#### Activity
Going down the listing below, print exactly each line from the one with "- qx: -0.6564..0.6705" up to and including the one with "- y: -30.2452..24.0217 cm", and skip the rest.

#### Records provided
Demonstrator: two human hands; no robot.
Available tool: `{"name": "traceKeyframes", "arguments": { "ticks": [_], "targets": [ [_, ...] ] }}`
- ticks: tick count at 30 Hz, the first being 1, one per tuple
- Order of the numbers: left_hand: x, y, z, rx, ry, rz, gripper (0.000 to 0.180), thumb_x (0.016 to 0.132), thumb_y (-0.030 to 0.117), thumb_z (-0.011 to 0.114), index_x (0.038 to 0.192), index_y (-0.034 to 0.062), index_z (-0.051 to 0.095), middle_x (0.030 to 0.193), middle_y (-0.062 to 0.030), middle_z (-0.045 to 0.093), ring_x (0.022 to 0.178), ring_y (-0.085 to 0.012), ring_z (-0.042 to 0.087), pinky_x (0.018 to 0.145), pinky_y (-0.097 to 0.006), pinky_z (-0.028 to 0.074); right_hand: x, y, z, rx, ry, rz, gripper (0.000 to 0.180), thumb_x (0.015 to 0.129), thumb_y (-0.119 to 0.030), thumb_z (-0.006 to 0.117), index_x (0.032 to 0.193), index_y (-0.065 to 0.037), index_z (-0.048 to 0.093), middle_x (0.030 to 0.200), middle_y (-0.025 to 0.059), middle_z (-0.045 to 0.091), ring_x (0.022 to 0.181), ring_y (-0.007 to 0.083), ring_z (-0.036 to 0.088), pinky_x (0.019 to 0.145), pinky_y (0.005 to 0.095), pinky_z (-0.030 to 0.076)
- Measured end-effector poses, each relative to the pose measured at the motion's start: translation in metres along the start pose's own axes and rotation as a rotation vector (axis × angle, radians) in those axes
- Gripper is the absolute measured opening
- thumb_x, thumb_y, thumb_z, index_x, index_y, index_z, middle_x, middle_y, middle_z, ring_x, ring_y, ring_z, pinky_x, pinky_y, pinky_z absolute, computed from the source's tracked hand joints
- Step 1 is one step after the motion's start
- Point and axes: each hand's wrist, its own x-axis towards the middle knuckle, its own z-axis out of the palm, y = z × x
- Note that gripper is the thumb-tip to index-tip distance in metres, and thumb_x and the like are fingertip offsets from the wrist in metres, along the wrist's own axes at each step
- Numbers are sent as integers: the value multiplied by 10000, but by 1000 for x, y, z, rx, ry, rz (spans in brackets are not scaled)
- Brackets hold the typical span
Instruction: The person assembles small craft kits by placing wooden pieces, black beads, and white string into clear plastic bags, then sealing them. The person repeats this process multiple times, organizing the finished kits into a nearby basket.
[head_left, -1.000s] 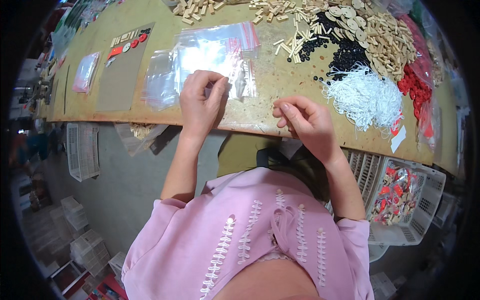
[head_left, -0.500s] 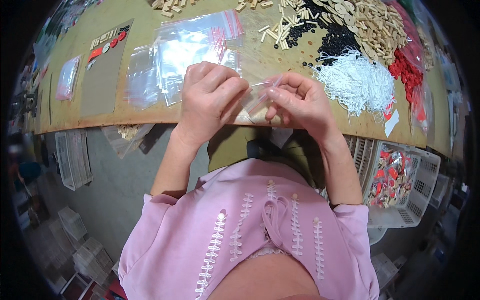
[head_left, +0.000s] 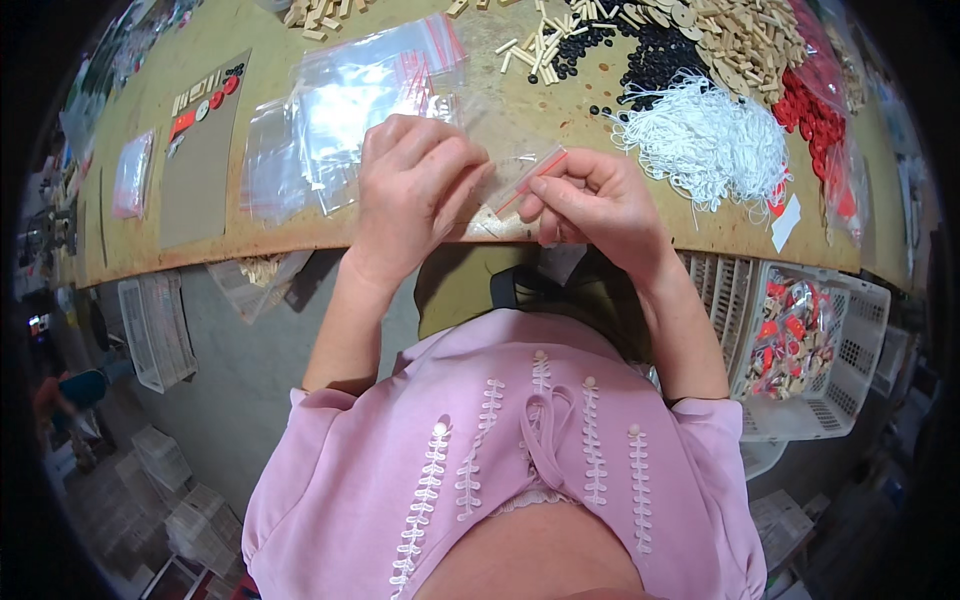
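A small clear zip-lock bag with a red line along its mouth is stretched between my hands above the table's near edge. My right hand pinches the bag by its red-lined end, thumb on top. Curled with its knuckles up, my left hand closes on the bag's other side; its fingertips are partly hidden. Just beyond my left hand lies a loose pile of clear zip-lock bags. White elastic cords lie heaped to the right of my right hand.
Black beads, wooden pieces and red pieces are heaped at the far right. A brown board with sample parts lies left. Below the table's right side, a white plastic basket holds filled bags.
The bag's red-lined mouth has turned more upright and shows more clearly at my right fingers. Both hands keep hold, and the view has shifted slightly.
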Motion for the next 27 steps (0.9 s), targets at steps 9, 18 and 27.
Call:
{"name": "traceKeyframes", "arguments": {
  "ticks": [9,18,27],
  "targets": [
    [0,32,14,-654,-138,-501,157,874,94,788,990,16,716,809,-82,705,661,-123,673,600,-276,539,-4,5,7,151,85,-158,149,990,-120,689,939,19,705,807,32,711,621,21,610,502,187,471],
    [11,41,18,-273,-58,-463,96,875,64,699,970,66,708,736,-113,666,615,-262,677,558,-353,521,-7,9,12,-86,165,-115,197,1008,-86,596,819,-38,617,600,2,602,466,46,521,431,200,369],
    [8,33,-5,-307,-215,15,92,851,129,717,847,70,647,750,-93,605,705,-290,621,628,-398,496,-7,4,-17,126,47,-166,153,995,-117,605,884,-16,631,771,66,679,553,88,604,489,217,461]
  ]
}}
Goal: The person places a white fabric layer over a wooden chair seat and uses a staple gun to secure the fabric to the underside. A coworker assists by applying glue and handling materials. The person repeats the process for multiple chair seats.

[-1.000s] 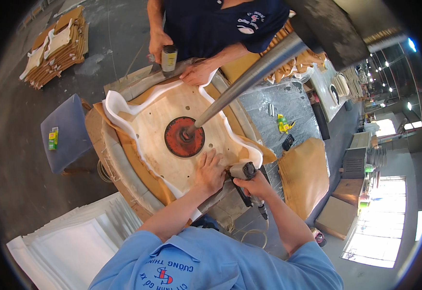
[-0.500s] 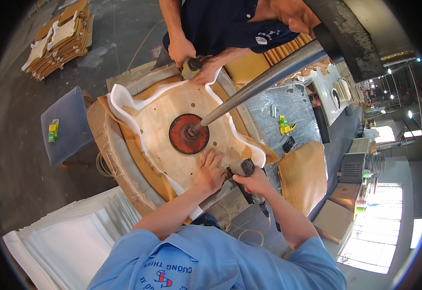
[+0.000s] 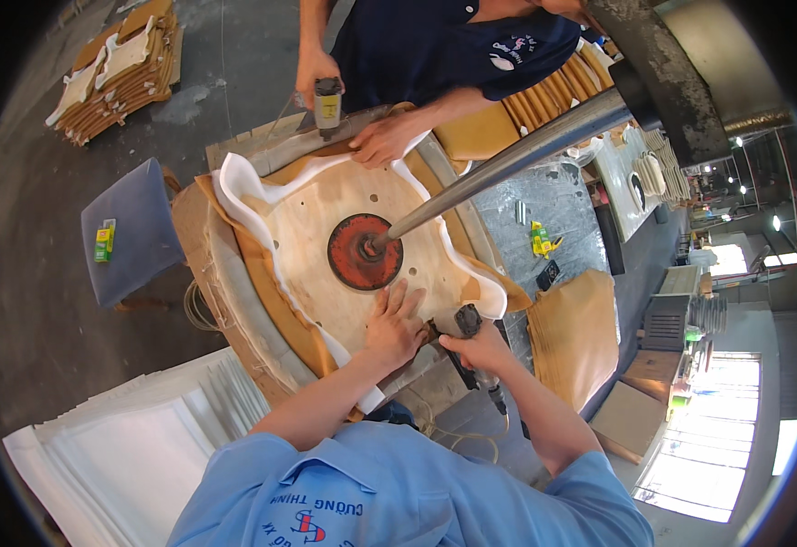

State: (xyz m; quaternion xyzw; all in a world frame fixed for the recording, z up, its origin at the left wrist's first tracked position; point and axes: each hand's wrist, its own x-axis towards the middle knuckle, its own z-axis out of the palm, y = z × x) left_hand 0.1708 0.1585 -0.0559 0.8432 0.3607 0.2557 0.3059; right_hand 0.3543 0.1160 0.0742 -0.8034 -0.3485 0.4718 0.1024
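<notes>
My left hand point(image 3: 396, 325) lies with its fingers stretched out on a pale plywood panel point(image 3: 312, 260). My right hand point(image 3: 481, 349) grips an air staple gun point(image 3: 462, 321), its nose at the panel's near edge beside my left hand. White padding point(image 3: 249, 217) and tan covering material point(image 3: 280, 321) stick up around the panel. A red round plate point(image 3: 348, 264) on a metal rod point(image 3: 508, 155) rests on the panel's middle. Across from me a co-worker's one hand point(image 3: 388, 139) touches the far edge. Their other hand point(image 3: 315, 73) holds a yellow and dark staple gun point(image 3: 327, 105).
A stool point(image 3: 129, 232) with a small yellow-green box stands at the left. White sheets point(image 3: 134, 428) are stacked near left. Tan sheets point(image 3: 574, 333) lie on the table point(image 3: 544, 196) at right. The rod slants up to a heavy metal frame point(image 3: 672, 73). An air hose point(image 3: 471, 438) hangs below my staple gun.
The co-worker's staple gun has come away from the panel's far edge, up and to the left. My hands keep their places on the panel and staple gun; the view has shifted slightly.
</notes>
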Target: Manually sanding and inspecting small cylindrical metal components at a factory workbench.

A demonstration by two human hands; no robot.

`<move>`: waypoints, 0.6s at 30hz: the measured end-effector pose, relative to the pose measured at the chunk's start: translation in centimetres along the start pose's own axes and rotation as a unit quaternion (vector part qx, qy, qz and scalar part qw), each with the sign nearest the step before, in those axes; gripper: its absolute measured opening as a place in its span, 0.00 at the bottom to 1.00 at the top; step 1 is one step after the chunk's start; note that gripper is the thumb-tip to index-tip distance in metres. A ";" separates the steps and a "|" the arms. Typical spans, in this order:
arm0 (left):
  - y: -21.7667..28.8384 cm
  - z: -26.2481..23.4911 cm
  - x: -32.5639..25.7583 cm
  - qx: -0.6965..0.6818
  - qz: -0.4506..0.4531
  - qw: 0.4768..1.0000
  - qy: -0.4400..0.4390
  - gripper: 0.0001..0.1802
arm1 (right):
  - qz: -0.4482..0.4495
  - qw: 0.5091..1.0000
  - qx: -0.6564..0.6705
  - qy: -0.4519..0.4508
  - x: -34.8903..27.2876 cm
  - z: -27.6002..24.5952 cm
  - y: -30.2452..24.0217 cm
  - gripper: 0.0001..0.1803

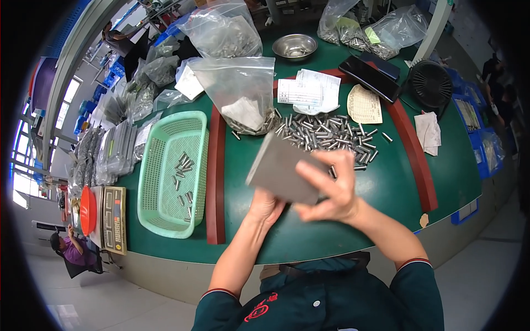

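A grey rectangular block (287,171), slightly smeared by motion, is tilted above the near middle of the table. My left hand (266,206) is closed around its lower left part, with the fingers mostly hidden beneath it. On the other side my right hand (337,190) grips the block's right end, index finger across its face and thumb by the lower edge. Just beyond the hands lies a loose pile of short metal pins (326,132). More pins (184,163) lie in a green perforated plastic basket (144,193) to the left.
Red-brown bars (215,209) border the work area on the green table (353,237). Behind the pile stand a clear plastic bag (232,83), paper slips (309,91), a black phone (370,79) and a metal bowl (294,47). A black fan (430,85) is at right.
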State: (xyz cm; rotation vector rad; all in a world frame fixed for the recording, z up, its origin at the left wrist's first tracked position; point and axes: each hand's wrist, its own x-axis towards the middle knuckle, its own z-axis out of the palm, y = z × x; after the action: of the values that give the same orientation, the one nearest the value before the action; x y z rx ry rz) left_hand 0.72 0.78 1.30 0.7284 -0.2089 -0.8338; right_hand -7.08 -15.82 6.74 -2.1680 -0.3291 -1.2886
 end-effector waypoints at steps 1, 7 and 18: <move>0.3 -0.3 -0.2 0.011 -0.050 0.998 0.042 0.21 | -0.024 0.999 0.023 -0.040 -0.3 0.2 -1.1 0.35; 0.4 2.1 0.0 0.043 0.061 0.997 -0.023 0.15 | 0.028 0.996 -0.081 0.031 -0.1 -0.5 2.7 0.36; 1.7 3.1 0.1 -0.010 -0.061 0.998 0.020 0.22 | -0.027 0.996 0.055 -0.071 -0.3 -0.5 -0.4 0.38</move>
State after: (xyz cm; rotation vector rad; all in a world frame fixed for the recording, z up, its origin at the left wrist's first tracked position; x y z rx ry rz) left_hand 0.43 -0.14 4.71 0.7443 -0.1218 -0.9356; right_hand -7.82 -15.75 6.82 -2.1741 -0.5068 -1.1212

#### Answer to this task
  - qx: -0.6564..0.6705
  - qy: -0.4519..0.4508
  - x: -34.8903..27.2876 cm
  - z: -27.6002..24.5952 cm
  - y: -30.2452..24.0217 cm

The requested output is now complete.